Hereditary spherocytosis (HS) is a common inherited hemolytic anemia due to red cell membrane defects. Extramedullary hematopoiesis is a physiological compensatory mechanism that occurs when the bone marrow is unable to maintain sufficient red cell production to supply body demand. Extramedullary hematopoiesis is a rare condition, characterized by the appearance of hematopoietic elements outside the bone marrow. It occurs primarily in patients with chronic myeloproliferative disorder or congenital hemolytic anemia. [3] The preferred sites of extramedullary hematopoietic involvement are the spleen, liver and lymph nodes; but in hereditary spherocytosis, the posterior paravertebral mediastinum is also commonly involved. [4] Fine-needle aspiration biopsy (FNAB) has been documented as a useful tool in diagnosing EMH tumor. [5] Previous case reports show that a majority of time diagnoses were made either at autopsy or on surgery. [2] In these cases, the chest X ray was characterized by rounded or lobulated masses of soft tissue density in posterior mediastinum.
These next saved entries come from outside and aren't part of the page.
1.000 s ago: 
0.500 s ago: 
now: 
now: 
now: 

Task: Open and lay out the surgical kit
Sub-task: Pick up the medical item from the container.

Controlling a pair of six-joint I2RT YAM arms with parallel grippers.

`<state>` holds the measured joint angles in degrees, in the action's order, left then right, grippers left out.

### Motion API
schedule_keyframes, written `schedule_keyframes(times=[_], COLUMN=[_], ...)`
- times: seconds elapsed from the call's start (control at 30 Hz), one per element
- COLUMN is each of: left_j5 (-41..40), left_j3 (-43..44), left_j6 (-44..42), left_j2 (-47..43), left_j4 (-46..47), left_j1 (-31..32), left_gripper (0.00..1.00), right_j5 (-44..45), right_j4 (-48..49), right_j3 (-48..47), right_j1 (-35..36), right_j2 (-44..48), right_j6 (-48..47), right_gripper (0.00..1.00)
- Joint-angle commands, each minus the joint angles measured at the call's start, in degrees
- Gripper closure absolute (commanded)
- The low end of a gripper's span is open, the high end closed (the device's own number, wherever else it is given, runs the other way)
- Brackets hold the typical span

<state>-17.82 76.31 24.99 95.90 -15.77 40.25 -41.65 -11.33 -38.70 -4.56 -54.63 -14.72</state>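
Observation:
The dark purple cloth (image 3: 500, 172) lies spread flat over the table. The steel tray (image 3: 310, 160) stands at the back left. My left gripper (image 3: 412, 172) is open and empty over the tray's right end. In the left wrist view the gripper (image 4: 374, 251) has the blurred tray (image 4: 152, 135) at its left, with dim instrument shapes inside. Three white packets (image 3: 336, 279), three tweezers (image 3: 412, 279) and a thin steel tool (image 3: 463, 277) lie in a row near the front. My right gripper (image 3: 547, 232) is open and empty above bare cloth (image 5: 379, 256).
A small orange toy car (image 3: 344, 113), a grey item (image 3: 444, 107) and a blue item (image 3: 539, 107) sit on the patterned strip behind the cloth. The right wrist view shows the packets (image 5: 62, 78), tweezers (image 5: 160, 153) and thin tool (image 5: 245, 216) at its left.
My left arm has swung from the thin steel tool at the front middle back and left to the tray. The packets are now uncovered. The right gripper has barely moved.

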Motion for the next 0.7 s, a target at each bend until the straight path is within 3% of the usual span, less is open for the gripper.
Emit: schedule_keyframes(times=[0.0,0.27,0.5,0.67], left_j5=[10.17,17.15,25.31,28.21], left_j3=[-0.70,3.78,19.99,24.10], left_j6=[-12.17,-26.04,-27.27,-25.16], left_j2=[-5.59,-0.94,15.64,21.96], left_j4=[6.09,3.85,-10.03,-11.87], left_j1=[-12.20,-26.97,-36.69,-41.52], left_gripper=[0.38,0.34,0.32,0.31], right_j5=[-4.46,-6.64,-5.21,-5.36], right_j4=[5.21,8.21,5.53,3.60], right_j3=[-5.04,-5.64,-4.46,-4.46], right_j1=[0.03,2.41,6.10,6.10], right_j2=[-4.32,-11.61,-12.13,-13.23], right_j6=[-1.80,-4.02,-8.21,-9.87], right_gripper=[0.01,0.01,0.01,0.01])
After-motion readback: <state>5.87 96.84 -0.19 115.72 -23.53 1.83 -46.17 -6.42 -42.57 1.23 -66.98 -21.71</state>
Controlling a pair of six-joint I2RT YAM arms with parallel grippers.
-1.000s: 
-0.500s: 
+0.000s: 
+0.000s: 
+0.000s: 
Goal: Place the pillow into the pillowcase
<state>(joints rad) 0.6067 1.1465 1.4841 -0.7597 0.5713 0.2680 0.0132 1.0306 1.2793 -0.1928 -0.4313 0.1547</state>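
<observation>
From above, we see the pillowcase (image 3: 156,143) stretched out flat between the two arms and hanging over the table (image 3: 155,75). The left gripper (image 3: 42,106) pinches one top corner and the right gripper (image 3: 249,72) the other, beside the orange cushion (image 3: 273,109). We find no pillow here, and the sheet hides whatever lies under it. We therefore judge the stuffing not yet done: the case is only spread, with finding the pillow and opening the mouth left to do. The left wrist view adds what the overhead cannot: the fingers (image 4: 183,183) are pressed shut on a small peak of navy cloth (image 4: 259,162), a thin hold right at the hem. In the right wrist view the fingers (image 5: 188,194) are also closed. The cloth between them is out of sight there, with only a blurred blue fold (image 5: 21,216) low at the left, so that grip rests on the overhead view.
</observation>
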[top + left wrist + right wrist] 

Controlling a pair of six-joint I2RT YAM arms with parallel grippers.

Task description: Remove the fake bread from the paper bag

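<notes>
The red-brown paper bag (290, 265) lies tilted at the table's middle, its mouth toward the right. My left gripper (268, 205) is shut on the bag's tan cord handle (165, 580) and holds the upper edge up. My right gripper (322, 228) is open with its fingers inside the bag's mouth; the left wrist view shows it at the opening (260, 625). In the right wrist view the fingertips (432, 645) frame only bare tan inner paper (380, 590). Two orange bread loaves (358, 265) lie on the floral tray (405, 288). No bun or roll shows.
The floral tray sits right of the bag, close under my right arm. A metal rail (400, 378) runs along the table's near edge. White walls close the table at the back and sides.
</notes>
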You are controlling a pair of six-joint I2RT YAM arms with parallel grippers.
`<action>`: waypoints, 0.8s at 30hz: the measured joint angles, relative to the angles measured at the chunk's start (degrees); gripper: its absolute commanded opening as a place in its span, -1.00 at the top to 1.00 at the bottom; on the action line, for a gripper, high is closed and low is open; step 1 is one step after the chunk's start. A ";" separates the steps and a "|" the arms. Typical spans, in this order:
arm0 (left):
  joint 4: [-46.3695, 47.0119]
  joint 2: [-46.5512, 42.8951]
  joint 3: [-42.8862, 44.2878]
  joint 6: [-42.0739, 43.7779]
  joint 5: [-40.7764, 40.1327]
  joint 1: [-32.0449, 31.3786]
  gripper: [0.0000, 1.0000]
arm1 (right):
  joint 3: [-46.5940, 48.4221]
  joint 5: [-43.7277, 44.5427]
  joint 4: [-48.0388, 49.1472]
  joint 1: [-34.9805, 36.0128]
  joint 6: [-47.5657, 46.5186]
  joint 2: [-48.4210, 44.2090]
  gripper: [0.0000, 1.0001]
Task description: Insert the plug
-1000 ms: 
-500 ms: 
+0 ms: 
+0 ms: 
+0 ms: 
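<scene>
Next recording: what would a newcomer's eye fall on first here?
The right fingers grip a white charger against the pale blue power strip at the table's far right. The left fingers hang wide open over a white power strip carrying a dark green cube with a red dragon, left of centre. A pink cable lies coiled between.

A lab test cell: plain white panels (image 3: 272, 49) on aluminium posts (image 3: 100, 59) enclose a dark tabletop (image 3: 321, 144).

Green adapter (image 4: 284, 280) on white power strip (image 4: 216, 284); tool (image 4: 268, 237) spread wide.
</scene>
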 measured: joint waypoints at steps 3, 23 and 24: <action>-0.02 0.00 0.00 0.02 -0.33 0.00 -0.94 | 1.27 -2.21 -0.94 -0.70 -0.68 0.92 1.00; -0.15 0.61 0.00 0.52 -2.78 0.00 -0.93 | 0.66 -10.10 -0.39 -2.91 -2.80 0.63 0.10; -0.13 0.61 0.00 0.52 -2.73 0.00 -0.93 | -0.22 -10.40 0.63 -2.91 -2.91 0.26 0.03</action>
CT scan findings is characterized by homogenous round or lobulated soft-tissue masses, usually in the posterior mediastinum. [2] Thus, this case highlights the fact that intrathoracic extramedullary hematopoiesis is a rare disease and should be kept in the differential diagnosis of mediastinal masses, especially in patients with anemia and hemolytic jaundice. A good trucut biopsy can give us a correct diagnosis and thus can help to avoid an operation.

On MRI examination, extramedullary hematopoietic masses are seen as iso-intense lesions on both T1- and T2-weighted images. After administration of a paramagnetic agent, an intermediate enhancement of the masses is evident. The vertebral bodies have low-to-intermediate signal intensity as a result of displacement of fatty marrow by hematopoietic marrow, thereby highlighting the role of MRI in diagnosis of extramedullary hematopoietic masses. [6] MR-guided radiation therapy is a very effective treatment but only in cases where there is acute spinal cord compression which may lead to neurological complications. [7] Patients with asymptomatic masses should not be treated.